Working for decades in the counterterrorism field, I found it surpassingly difficult to get the average American government official to believe that Islamists simply hate us, not transactionally, but absolutely. No one could wrap their heads around the notion that they didn’t want to deal with us, but instead simply wanted to destroy us. Nothing could convince the policymakers I advised that, with Islamism, we faced a threat that might morph over time, but which would never go away, an implacable hostility that made nonsense of every prospect of compromise.
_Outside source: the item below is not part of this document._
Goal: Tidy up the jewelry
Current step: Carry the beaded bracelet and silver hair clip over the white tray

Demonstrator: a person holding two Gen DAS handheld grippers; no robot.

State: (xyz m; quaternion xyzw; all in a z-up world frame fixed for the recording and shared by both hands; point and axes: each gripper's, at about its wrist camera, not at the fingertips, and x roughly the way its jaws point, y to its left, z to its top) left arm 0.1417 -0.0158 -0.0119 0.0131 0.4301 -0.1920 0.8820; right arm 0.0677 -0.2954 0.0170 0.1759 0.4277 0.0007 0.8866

Over at National Review, Andrew McCarthy identifies this as a fatal flaw in Donald Trump’s proposal to clear out and then rebuild Gaza. Our own Jed Babbin makes a similar point, observing, trenchantly, that “Trump’s plan will never work.” Both McCarthy and Babbin are wholly convincing in identifying Palestinian intransigence as the rock upon which Trump’s proposal will inevitably founder. (READ MORE: Nobody Wants the Palestinians)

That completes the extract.